• Task brief
What you return must match the listing below line for line, minus its pictures.

• Material to process
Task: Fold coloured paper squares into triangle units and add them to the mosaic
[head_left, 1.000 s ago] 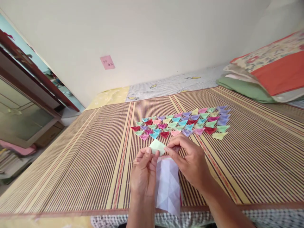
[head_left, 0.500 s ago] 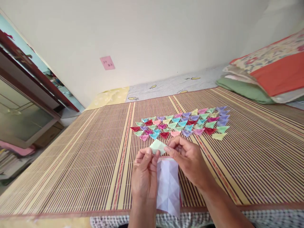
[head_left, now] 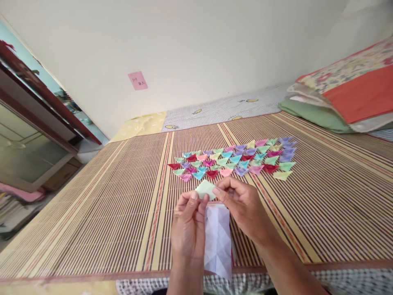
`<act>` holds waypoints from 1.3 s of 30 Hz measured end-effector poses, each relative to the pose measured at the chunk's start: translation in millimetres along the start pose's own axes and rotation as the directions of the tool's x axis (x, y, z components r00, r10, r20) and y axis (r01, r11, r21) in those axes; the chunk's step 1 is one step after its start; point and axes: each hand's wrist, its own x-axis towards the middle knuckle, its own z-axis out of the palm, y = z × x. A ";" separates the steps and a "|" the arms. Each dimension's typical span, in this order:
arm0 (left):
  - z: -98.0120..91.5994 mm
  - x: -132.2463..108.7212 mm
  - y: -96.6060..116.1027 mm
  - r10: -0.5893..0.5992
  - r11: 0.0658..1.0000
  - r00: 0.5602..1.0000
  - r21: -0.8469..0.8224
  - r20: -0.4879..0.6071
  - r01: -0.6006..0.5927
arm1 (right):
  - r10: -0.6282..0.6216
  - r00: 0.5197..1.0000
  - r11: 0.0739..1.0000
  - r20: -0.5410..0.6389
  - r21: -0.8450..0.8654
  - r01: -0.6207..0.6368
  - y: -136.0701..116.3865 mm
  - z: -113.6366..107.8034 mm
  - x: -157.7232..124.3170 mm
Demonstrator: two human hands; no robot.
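A pale green folded paper (head_left: 205, 189) is held up between my two hands, its pointed corner facing away from me. My left hand (head_left: 188, 223) pinches its left end between thumb and fingers. At the right end, my right hand (head_left: 241, 200) grips it with thumb and bent fingers. Below the hands lies a creased white sheet of paper (head_left: 217, 241), on top of a stack whose coloured edges show. Just beyond my hands, rows of small folded paper boats (head_left: 227, 162) in many colours rest on the striped mat.
The striped bamboo mat (head_left: 101, 213) covers the bed. Folded quilts (head_left: 353, 96) are piled at the back right. A white wall (head_left: 196, 53) with a pink note (head_left: 138, 80) rises behind. To the left stands a glass-fronted cabinet (head_left: 27, 143) by a doorway.
Both hands stay on the pale green paper, with only a very slight shift to the right. The paper boats and the white sheet keep their places.
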 end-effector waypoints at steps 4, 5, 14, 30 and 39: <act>1.9 -1.1 -2.4 0.008 1.000 1.000 -0.008 -0.012 -0.008 | 0.019 0.998 0.999 -0.053 0.046 -0.017 3.0 1.4 0.8; 2.3 -1.4 -2.7 -0.002 1.000 1.000 -0.007 -0.011 0.002 | 0.007 0.998 0.998 -0.068 0.055 -0.003 3.9 1.7 1.1; -0.4 -3.4 -4.7 0.042 0.968 0.996 0.245 0.076 -0.059 | -0.099 0.991 0.994 -0.086 0.046 0.103 1.9 2.0 -2.0; -0.4 -8.8 -8.4 0.093 0.921 0.986 0.364 0.137 -0.138 | -0.368 0.921 0.890 -0.124 -0.334 0.310 -6.2 9.4 -9.1; -6.2 -10.9 -7.5 0.171 0.888 0.969 0.398 0.179 -0.230 | -0.007 0.997 0.998 0.073 0.055 0.003 -10.8 2.9 -3.9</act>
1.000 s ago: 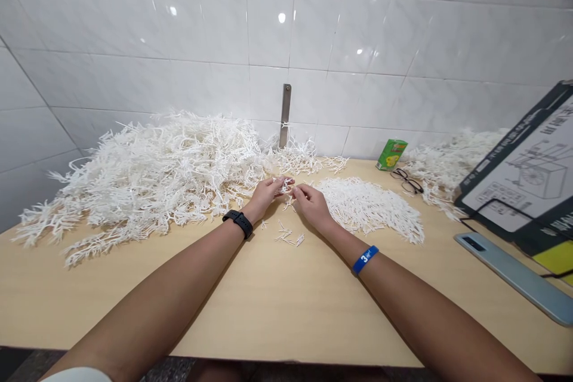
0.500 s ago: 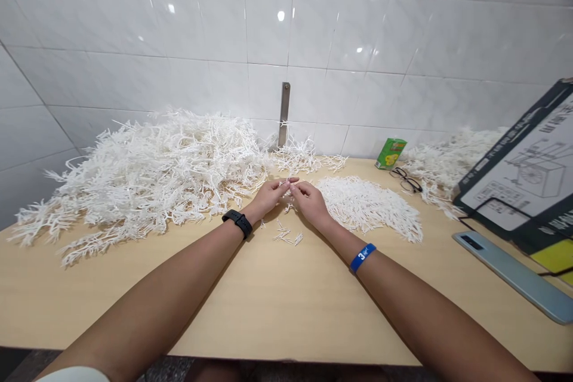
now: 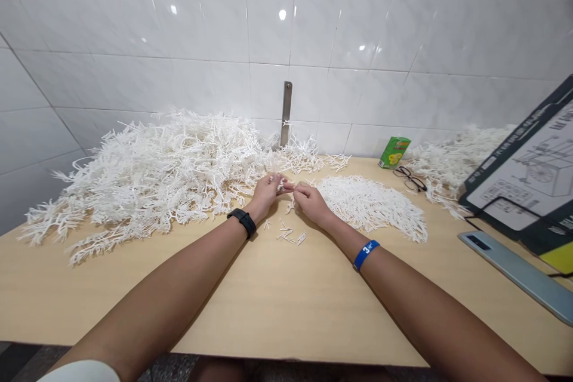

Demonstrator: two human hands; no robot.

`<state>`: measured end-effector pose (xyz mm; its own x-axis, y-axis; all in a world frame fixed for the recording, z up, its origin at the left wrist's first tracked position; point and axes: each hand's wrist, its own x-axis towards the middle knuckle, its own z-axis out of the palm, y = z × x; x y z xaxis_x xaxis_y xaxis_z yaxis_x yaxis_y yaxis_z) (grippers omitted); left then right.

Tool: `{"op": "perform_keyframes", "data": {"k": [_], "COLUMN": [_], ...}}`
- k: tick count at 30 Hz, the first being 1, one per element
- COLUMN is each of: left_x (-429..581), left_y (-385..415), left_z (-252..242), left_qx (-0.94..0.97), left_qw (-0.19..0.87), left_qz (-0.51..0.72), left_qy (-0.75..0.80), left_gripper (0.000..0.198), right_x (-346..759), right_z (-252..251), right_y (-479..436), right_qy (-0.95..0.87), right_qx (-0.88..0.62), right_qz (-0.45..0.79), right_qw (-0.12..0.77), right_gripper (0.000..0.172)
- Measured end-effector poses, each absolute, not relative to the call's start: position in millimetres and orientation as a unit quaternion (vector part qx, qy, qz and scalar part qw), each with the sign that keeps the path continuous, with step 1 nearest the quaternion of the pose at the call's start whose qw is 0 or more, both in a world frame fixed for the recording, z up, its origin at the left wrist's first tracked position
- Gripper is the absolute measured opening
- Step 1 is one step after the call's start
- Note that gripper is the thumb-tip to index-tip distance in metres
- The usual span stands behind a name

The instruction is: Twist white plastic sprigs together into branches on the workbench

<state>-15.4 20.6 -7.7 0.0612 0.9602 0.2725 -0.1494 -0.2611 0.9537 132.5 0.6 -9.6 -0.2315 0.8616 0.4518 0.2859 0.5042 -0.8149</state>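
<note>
My left hand, with a black watch on its wrist, has its fingers closed on a small white branched plastic piece. Close to its right is my right hand, whose thumb and forefinger are pinched near that piece; what lies between them is too small to make out. On the left rises a big tangled pile of white branched plastic pieces. Beside my right hand spreads a flatter heap of small white plastic sticks. Several loose white bits lie on the table just below my hands.
A metal strip stands against the tiled wall. Further right are a green box, eyeglasses, another white pile, a large printed carton and a phone. The wooden table ends in front of me.
My hands have drawn slightly apart, the left one turning with its fingers raised. The whole view has shifted a little.
</note>
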Motion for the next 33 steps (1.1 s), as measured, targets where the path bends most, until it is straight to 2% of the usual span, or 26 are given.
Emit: {"op": "perform_keyframes", "data": {"k": [3,7,9,13,19,27,33], "left_x": [-18,-17,-17,-17,-16,-12,-10], "left_y": [21,17,15,13,12,16,20], "left_z": [-6,-4,-2,-1,-2,-5,-9], "left_qx": [0.481,0.519,0.532,0.575,0.618,0.667,0.649], "left_qw": [0.538,0.552,0.561,0.552,0.549,0.385,0.376], "left_qz": [0.599,0.564,0.545,0.504,0.46,0.518,0.528], "left_qy": [0.347,0.328,0.324,0.332,0.325,0.372,0.398], "left_gripper": [0.033,0.037,0.041,0.044,0.049,0.037,0.029], "right_x": [131,130,131,134,136,131,132], "right_z": [-5,-2,-3,-5,-11,-12,-12], "right_y": [-10,-18,-16,-7,1,3,6], "right_qy": [-0.773,-0.81,-0.793,-0.703,-0.691,-0.707,-0.706], "right_qx": [-0.333,-0.271,-0.308,-0.423,-0.427,-0.401,-0.374], "right_qz": [0.311,0.333,0.312,0.277,0.307,0.304,0.332], "right_qw": [0.441,0.4,0.424,0.501,0.496,0.497,0.501], "right_gripper": [0.031,0.043,0.045,0.035,0.03,0.03,0.027]}}
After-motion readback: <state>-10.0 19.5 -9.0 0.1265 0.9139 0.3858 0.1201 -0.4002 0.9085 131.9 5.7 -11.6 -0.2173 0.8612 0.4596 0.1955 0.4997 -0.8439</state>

• Result for this exercise
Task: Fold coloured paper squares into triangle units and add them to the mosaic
[head_left, 1.000 s ago] 
[head_left, 0.500 s ago] 
[head_left, now] 
`<act>` holds waypoints from 1.3 s of 30 Hz measured end-effector poses, each relative to the pose measured at the chunk's start: translation in millimetres along the start pose's own axes and rotation as the directions of the tool's x axis (x, y, z components r00, r10, r20) and y axis (r01, r11, r21) in those axes; the chunk's step 1 is one step after its start; point and axes: each hand's wrist, its own x-axis towards the middle knuckle, its own z-axis out of the palm, y = z × x. A ";" separates the steps and a "|" the arms. Each dimension's typical span, in this order:
arm0 (left):
  - z: -98.0120..91.5994 mm
  - x: -132.2463..108.7212 mm
  - y: -96.6060..116.1027 mm
  - r10: -0.5893..0.5992
  - r11: 0.0658..1.0000
  - r00: 0.5602..1.0000
  - r21: -0.8469..0.8224
  - r20: -0.4879..0.6071
  - r01: -0.6006..0.5927
arm1 (right):
  - r10: -0.6282..0.6216
  - r00: 0.5197..1.0000
  - r11: 0.0739..1.0000
  - r20: -0.5410..0.6389
  - r21: -0.8450..0.8654
  - r01: -0.6207..0.6368
  - y: -136.0701..116.3865 mm
  - z: -113.6366..107.8034 mm
  - x: -157.7232..124.3170 mm
Demonstrator: two human hands; no robot.
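A pale green folded paper (head_left: 205, 189) is held up between my two hands, its pointed corner facing away from me. My left hand (head_left: 188, 223) pinches its left end between thumb and fingers. At the right end, my right hand (head_left: 241, 200) grips it with thumb and bent fingers. Below the hands lies a creased white sheet of paper (head_left: 217, 241), on top of a stack whose coloured edges show. Just beyond my hands, rows of small folded paper boats (head_left: 227, 162) in many colours rest on the striped mat.
The striped bamboo mat (head_left: 101, 213) covers the bed. Folded quilts (head_left: 353, 96) are piled at the back right. A white wall (head_left: 196, 53) with a pink note (head_left: 138, 80) rises behind. To the left stands a glass-fronted cabinet (head_left: 27, 143) by a doorway.
Both hands stay on the pale green paper, with only a very slight shift to the right. The paper boats and the white sheet keep their places.
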 end-effector waypoints at steps 4, 5, 14, 30 and 39: <act>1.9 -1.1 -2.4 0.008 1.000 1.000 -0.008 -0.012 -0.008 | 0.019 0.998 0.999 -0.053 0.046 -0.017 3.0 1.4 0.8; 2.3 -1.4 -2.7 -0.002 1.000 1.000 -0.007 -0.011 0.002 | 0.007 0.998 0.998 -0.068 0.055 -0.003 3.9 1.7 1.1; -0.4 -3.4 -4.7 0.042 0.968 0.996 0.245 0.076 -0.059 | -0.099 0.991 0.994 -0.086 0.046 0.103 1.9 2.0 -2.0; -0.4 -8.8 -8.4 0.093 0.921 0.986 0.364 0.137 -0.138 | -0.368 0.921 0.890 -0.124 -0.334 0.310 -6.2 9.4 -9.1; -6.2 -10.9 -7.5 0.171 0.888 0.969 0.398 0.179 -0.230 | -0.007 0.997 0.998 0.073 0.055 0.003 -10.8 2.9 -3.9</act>
1.000 s ago: 
0.500 s ago: 
now: 

Demonstrator: two human hands; no robot.

`<state>`: measured end-effector pose (xyz mm; its own x-axis, y-axis; all in a world frame fixed for the recording, z up, its origin at the left wrist's first tracked position; point and axes: each hand's wrist, its own x-axis towards the middle knuckle, its own z-axis out of the palm, y = z × x; x y z xaxis_x xaxis_y xaxis_z yaxis_x yaxis_y yaxis_z) (grippers omitted); left then right.

Tool: `{"op": "perform_keyframes", "data": {"k": [_], "COLUMN": [_], ...}}`
- k: tick count at 30 Hz, the first being 1, one per element
- COLUMN is each of: left_x (-429..581), left_y (-385..415), left_z (-252..242), left_qx (-0.94..0.97), left_qw (-0.19..0.87), left_qz (-0.51..0.72), left_qy (-0.75..0.80), left_gripper (0.000..0.198), right_x (-346..759), right_z (-252..251), right_y (-479..436), right_qy (-0.95..0.87), right_qx (-0.88..0.62), right_qz (-0.45..0.79), right_qw (-0.12..0.77), right_gripper (0.000..0.172)
- Measured end-effector poses, each absolute, not relative to the call's start: position in millimetres and orientation as a unit quaternion (vector part qx, qy, qz and scalar part qw), each with the sign that keeps the path continuous, with step 1 nearest the quaternion of the pose at the call's start whose qw is 0 or more, both in a world frame fixed for the recording, z up, its origin at the left wrist's first tracked position
- Gripper is the absolute measured opening
- Step 1 is one step after the call's start
- Note that gripper is the thumb-tip to index-tip distance in metres
- The usual span stands behind a name

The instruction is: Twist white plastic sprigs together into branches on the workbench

<state>-15.4 20.6 -7.7 0.0612 0.9602 0.2725 -0.1494 -0.2611 0.9537 132.5 0.6 -9.6 -0.2315 0.8616 0.4518 0.2859 0.5042 -0.8149</state>
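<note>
My left hand, with a black watch on its wrist, has its fingers closed on a small white branched plastic piece. Close to its right is my right hand, whose thumb and forefinger are pinched near that piece; what lies between them is too small to make out. On the left rises a big tangled pile of white branched plastic pieces. Beside my right hand spreads a flatter heap of small white plastic sticks. Several loose white bits lie on the table just below my hands.
A metal strip stands against the tiled wall. Further right are a green box, eyeglasses, another white pile, a large printed carton and a phone. The wooden table ends in front of me.
My hands have drawn slightly apart, the left one turning with its fingers raised. The whole view has shifted a little.
</note>
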Motion for the next 33 steps (1.1 s), as measured, targets where the path bends most, until it is straight to 2% of the usual span, or 26 are given.
Emit: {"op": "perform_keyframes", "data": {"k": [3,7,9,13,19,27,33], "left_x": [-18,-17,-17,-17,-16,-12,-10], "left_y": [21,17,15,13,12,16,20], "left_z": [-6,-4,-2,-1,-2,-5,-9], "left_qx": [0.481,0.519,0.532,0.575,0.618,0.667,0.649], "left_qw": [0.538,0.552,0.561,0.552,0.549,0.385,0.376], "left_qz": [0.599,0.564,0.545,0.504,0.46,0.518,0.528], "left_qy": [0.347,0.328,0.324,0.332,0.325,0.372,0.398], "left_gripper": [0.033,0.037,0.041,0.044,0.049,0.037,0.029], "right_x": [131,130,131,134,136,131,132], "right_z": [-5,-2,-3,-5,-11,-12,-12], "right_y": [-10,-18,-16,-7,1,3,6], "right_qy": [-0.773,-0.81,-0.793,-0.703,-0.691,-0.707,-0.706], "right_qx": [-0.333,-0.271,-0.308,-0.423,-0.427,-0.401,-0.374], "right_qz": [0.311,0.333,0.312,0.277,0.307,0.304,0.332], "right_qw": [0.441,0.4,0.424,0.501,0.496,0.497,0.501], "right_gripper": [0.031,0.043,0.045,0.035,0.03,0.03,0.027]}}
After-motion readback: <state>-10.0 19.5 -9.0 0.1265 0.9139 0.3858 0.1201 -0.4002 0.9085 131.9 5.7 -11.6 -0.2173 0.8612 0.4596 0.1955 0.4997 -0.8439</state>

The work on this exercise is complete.